Transavia could be the airline most impacted by the change. Transavia is owned by Air France – KLM, and about 55 percent of its flights involving Schiphol either depart or land during the overnight period.
Parool noted that many of the budget airlines that specialize in tourist travel try to use their aircraft as many times as possible in a day, thus limiting the amount of time that the aircraft are out of service. Thus, budget airlines often have flights scheduled to depart or land during the overnight period as well as throughout the day.
If the airlines are unable to get maximum value out of their aircraft, they will likely push up the price of their flights as a result, Parool speculated. “The consequences are significant,” Sondag acknowledged in his interview with AD. “That is the dilemma of balancing the interests of holidaymakers and local residents.”
Sondag said that the airport reviewed the effect the overnight shutdown would have on KLM and partner airlines, which often have flights arriving from North America in the early morning hours. Passengers from those airplanes also transfer to other flights once in Amsterdam. Sondag said the impact on KLM’s alliance would be limited. “We will give priority to Schiphol’s network. That is why arriving flights can land again at 5 a.m. to spare the transfer network.”
Additionally, by getting rid of most private passenger flights, Schiphol could potentially reduce its flight movement total by 17,000 flights annually. It is not clear if government flights would be subject to the ban.
The elimination of private flights would not impact police helicopters, trauma helicopters, and Coast Guard flights, Sondag said. The police and trauma helicopters alone accounted for about 5,500 flights last year.
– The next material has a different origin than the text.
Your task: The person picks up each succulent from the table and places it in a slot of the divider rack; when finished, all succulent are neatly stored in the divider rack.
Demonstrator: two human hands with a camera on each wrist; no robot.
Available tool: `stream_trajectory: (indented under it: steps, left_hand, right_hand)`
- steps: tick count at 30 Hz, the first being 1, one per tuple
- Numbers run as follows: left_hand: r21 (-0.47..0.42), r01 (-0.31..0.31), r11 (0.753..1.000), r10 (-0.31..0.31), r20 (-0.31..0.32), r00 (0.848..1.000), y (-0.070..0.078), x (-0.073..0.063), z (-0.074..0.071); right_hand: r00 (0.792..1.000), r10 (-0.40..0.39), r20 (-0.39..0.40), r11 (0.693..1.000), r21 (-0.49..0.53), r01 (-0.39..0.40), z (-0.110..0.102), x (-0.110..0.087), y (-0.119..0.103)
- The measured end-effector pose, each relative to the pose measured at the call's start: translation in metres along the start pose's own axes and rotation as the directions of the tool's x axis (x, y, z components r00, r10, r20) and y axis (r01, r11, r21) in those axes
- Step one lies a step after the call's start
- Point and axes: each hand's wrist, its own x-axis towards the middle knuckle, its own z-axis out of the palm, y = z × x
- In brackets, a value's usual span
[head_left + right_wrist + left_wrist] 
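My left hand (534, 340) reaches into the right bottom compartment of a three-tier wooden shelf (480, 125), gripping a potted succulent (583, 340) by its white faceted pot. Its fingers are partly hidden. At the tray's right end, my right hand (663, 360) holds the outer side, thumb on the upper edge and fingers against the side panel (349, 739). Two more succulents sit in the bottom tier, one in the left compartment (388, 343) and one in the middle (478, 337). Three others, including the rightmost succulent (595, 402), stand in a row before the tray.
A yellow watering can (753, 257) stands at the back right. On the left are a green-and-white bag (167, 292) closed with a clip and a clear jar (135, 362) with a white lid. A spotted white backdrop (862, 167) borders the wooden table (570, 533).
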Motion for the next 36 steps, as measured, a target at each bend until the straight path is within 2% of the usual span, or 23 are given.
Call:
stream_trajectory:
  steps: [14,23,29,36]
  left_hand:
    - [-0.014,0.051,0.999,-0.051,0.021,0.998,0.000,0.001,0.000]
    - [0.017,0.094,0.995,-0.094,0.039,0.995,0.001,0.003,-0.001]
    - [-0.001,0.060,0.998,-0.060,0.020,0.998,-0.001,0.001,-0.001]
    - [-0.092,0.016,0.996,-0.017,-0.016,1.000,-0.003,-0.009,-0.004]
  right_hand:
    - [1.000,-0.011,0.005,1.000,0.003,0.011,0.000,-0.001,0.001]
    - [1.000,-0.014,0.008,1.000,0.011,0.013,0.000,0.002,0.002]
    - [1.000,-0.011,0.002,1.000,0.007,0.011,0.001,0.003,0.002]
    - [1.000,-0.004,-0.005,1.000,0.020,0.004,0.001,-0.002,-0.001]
The interim CEO also intends to gradually forbid loud, outdated aircraft from landing at Schiphol. This could include aircraft like the Boeing 747-400, which is now used most often for cargo flights at Schiphol. He told the newspaper that the phasing out period will begin in November, and that the aircraft causing the worst noise disturbances will be banned by the end of 2025.
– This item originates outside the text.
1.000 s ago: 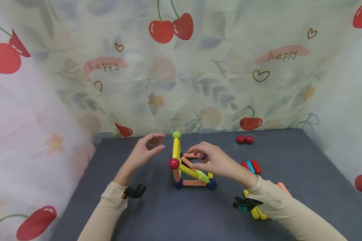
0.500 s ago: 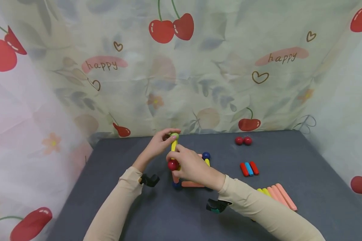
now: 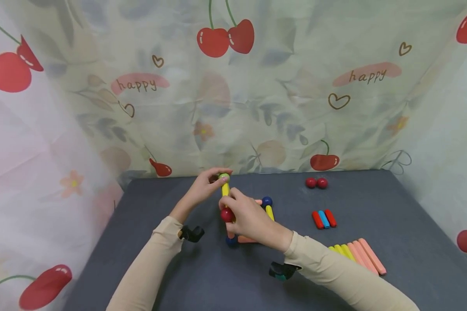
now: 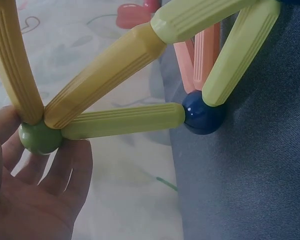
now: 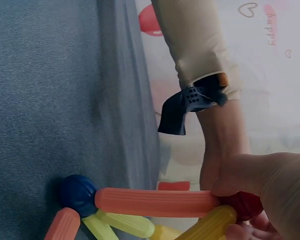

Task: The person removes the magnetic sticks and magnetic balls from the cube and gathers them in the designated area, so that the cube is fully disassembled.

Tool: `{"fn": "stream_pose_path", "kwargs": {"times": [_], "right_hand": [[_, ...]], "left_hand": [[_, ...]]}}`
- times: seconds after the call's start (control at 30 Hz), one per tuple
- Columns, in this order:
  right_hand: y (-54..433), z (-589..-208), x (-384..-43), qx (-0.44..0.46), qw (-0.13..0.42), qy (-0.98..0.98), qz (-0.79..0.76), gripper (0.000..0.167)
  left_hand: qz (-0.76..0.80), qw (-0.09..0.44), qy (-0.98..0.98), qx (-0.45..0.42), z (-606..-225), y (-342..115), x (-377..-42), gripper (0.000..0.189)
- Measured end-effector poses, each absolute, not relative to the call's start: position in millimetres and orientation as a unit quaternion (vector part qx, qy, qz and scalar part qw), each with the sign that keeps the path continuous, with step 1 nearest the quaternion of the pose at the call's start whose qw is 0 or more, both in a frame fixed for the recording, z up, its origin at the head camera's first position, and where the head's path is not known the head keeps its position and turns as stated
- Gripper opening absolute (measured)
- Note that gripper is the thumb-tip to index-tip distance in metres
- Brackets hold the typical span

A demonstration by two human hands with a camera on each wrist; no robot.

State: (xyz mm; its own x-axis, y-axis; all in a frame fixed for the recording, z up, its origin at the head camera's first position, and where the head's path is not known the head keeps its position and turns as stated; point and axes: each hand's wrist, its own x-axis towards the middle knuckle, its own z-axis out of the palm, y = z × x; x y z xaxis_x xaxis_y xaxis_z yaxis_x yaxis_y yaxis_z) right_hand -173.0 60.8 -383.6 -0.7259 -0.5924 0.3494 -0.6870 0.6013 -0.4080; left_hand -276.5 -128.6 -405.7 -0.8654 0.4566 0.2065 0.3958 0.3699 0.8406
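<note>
A frame of plastic sticks and balls stands mid-table. My left hand (image 3: 202, 188) holds the green ball (image 4: 40, 138) at its top, thumb on one side and fingers on the other. Two yellow sticks (image 4: 102, 75) and a lime stick (image 4: 127, 121) meet at that ball. Closer to me, my right hand (image 3: 253, 218) grips the red ball (image 3: 227, 214), joined to a salmon stick (image 5: 157, 202) and a yellow stick (image 5: 210, 224). Dark blue balls (image 3: 267, 201) mark the lower corners. In the head view, the right hand hides much of the frame's middle.
Two red balls (image 3: 316, 183) lie at the back right of the dark table (image 3: 218, 280). Nearer are short red and blue sticks (image 3: 324, 219), then a row of yellow and salmon sticks (image 3: 359, 257) partly behind the right sleeve. Printed cloth (image 3: 233, 108) hangs behind.
One second ago both hands were apart from the top balls. The left moved right onto the green ball; the right moved left onto the red ball. Both have stayed there since half a second ago.
</note>
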Motion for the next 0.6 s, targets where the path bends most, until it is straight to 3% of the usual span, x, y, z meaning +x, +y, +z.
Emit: {"fn": "stream_pose_path", "kwargs": {"times": [0.27, 0.6], "right_hand": [[62.7, -384.8, -172.3, 0.380, 0.153, -0.870, 0.274, 0.016], [70.4, -375.4, -171.3, 0.354, 0.076, -0.892, 0.272, 0.021]], "left_hand": [[0.499, 0.031, 0.828, 0.254, -406.5, -128.4, -276.1, 0.034], [0.498, 0.034, 0.830, 0.249, -407.3, -127.6, -275.5, 0.035]]}}
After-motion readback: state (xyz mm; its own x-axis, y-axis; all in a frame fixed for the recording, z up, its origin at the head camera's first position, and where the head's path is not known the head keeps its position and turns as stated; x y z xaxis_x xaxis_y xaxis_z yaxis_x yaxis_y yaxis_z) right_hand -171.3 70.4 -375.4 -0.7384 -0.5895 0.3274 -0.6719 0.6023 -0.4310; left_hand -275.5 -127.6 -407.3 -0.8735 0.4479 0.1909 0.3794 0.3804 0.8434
Sondag said the proposals are meant to rebuild trust with local residents, and he expanded on that by saying the airport will no longer press forward with plans for a new runway. Additionally, it is also setting up a fund for more noise mitigation initiatives
What remains to be seen is if the proposal might be enough to get the national government to back down from its plan to slash the number of flight movements at Schiphol from 500,000 down to 440,000 primarily to appease neighbors who have taken issue with the noise at the airport, as well as the air pollution levels.
He denied that Schiphol’s plan is a response to the lawsuit filed by KLM and other airlines against the Cabinet’s plan, with a court set to rule on an injunction request on Wednesday. Under his leadership the airport is no longer focusing on “growth, growth, growth as the Holy Grail,” he told AD.
“We are calling on the Cabinet to come up with a flight system with strict limits for noise and emissions as soon as possible,” said the CEO, adding that it would be “in line with the Paris climate agreement. That is much better than a limit on the number of flights, as is currently the case.”
The Dutch State is the majority owner of the Royal Schiphol Group, holding nearly 70 percent of the shares. The City of Amsterdam holds 20 percent, and Rotterdam just over 2 percent. Airport operator Groupe ADP owns the remaining 8 percent.
The Dutch State also owns 9.3 percent of the Air France – KLM Group.